WHAT YOU HAVE TO DO
Pictures aside, return every line below exactly as written.
##########
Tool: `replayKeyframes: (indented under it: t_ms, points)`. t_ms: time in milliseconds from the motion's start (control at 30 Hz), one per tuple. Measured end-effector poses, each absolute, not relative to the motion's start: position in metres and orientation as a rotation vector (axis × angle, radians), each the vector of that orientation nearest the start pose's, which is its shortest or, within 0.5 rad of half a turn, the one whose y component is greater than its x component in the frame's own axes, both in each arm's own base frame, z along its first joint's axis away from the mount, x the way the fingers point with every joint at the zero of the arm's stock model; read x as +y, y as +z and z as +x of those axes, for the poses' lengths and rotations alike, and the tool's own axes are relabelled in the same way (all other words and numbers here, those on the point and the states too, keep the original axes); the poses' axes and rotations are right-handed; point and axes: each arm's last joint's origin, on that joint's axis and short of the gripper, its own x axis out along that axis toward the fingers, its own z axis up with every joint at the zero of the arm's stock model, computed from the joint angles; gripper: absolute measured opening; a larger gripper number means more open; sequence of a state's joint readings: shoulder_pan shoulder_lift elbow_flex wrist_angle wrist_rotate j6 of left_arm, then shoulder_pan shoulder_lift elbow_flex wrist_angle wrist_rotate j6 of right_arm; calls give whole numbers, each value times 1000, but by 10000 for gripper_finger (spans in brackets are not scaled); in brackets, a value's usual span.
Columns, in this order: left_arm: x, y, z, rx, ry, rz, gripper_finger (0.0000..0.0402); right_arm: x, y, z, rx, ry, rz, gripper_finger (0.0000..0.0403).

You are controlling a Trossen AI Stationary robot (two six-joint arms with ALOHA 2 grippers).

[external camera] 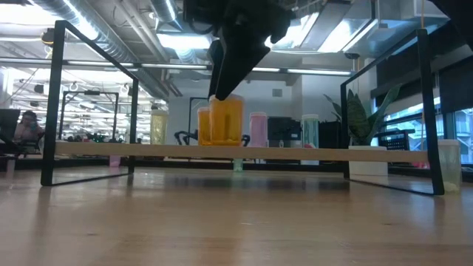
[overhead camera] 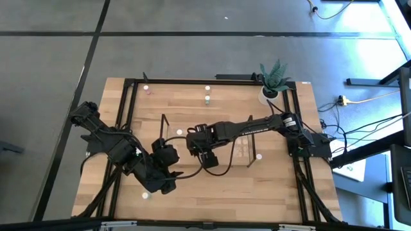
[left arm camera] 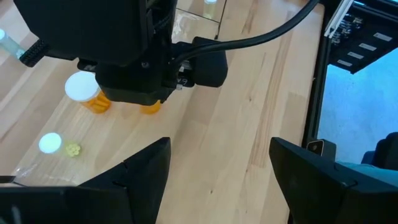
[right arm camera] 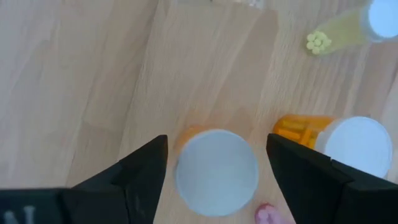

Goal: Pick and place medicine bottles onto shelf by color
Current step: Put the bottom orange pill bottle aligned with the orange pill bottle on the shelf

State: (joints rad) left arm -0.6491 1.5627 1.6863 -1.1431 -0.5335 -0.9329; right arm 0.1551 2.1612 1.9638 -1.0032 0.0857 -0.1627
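An orange medicine bottle with a white cap (right arm camera: 216, 171) stands upright on the shelf's board (external camera: 332, 154), close beside a second orange bottle (right arm camera: 348, 140). My right gripper (right arm camera: 216, 138) hangs over it, pointing steeply down and open. Its fingers flank the cap, with a narrow gap on each side. In the low view my right gripper (external camera: 225, 81) hangs just above the two orange bottles (external camera: 222, 122). My left gripper (left arm camera: 217, 162) waits open and holds nothing, just left of the shelf (overhead camera: 241, 149) and aimed at my right gripper (overhead camera: 196, 144).
A pink bottle (external camera: 257, 129), a green one (external camera: 309, 129) and a yellowish one (external camera: 159, 127) also stand along the board. Loose white-capped bottles (overhead camera: 207, 98) dot the table. A potted plant (overhead camera: 275, 80) stands at the far right corner, and a black frame (overhead camera: 128, 102) rims the table.
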Motion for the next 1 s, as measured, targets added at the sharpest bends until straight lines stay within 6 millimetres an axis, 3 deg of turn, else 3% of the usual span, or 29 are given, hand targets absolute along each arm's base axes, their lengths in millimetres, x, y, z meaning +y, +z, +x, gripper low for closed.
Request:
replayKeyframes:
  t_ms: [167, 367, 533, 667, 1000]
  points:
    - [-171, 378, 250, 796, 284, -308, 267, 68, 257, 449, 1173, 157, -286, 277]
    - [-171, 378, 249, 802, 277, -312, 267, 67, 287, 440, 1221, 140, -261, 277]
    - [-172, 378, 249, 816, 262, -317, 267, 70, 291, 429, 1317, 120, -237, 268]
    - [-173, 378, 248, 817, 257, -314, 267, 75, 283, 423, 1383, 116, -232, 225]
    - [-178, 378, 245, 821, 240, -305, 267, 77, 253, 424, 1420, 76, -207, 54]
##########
RESPONSE TO THE TASK
Tool: `replayKeyframes: (indented under it: t_ms, points)`. t_ms: time in milliseconds from the motion's start (control at 30 Hz), one per tuple. Measured end-effector poses, each absolute, not relative to the motion's start: position in metres and orientation as a rotation vector (axis × angle, radians), each the vector of that orientation nearest the start pose's, which is its shortest or, within 0.5 rad of half a turn, the one whose y component is greater than its x component in the frame's own axes, both in each arm's own base frame, z along its first joint's axis away from the mount, x the way the fingers point with every joint at the zero of the arm's stock model; read x as +y, y as +z and z as +x of those axes, for the poses' lengths and rotations alike, and the tool's own axes are relabelled in the same way (all other words and numbers here, those on the point and the states too, keep the original axes); the poses' axes and rotations are right-handed; point and axes: each arm's last joint's origin, on that joint's axis and short of the gripper, its own x axis out along that axis toward the fingers, its own z axis up with every joint at the zero of the arm's stock model, computed from the joint angles; gripper: absolute measured opening; a larger gripper number means more open; sequence of a state's joint readings: shoulder_pan shoulder_lift elbow_flex wrist_angle wrist_rotate j6 of left_arm, then shoulder_pan shoulder_lift elbow_flex wrist_angle wrist_rotate j6 of right_arm; calls give whole numbers, each value times 1000, but by 10000 for gripper_finger (spans in brackets are not scaled); in brackets, a value's usual span.
Columns, in this order: left_arm: x, y, z, rx, ry, rz, gripper_finger (0.0000..0.0402); right_arm: x, y, z, rx, ry, rz, gripper_finger (0.0000..0.0403).

You are controlling a Trossen AI Stationary robot (two six-joint arms with ALOHA 2 grippers).

[external camera] 
[overhead camera] 
[left arm camera] 
[right arm camera] 

Goal: Pick and place medicine bottles onto shelf by color
Current step: Put the bottom orange pill bottle aligned with the orange pill bottle on the shelf

State: (joints rad) left arm -0.6491 1.5627 1.6863 -1.1431 -0.5335 -0.9329; right arm 0.1551 2.1612 1.9638 -1.0032 0.0857 -0.1627
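An orange medicine bottle with a white cap (right arm camera: 216, 171) stands upright on the shelf's board (external camera: 332, 154), close beside a second orange bottle (right arm camera: 348, 140). My right gripper (right arm camera: 216, 138) hangs over it, pointing steeply down and open. Its fingers flank the cap, with a narrow gap on each side. In the low view my right gripper (external camera: 225, 81) hangs just above the two orange bottles (external camera: 222, 122). My left gripper (left arm camera: 217, 162) waits open and holds nothing, just left of the shelf (overhead camera: 241, 149) and aimed at my right gripper (overhead camera: 196, 144).
A pink bottle (external camera: 257, 129), a green one (external camera: 309, 129) and a yellowish one (external camera: 159, 127) also stand along the board. Loose white-capped bottles (overhead camera: 207, 98) dot the table. A potted plant (overhead camera: 275, 80) stands at the far right corner, and a black frame (overhead camera: 128, 102) rims the table.
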Motion for the next 1 s, as measured, targets added at the sharpest bends until straight lines stay within 6 millimetres an axis, 3 deg of turn, else 3% of the usual span, or 29 are given, hand targets absolute along each arm's base axes, their lengths in millimetres, x, y, z meaning +y, +z, +x, gripper low for closed.
Request:
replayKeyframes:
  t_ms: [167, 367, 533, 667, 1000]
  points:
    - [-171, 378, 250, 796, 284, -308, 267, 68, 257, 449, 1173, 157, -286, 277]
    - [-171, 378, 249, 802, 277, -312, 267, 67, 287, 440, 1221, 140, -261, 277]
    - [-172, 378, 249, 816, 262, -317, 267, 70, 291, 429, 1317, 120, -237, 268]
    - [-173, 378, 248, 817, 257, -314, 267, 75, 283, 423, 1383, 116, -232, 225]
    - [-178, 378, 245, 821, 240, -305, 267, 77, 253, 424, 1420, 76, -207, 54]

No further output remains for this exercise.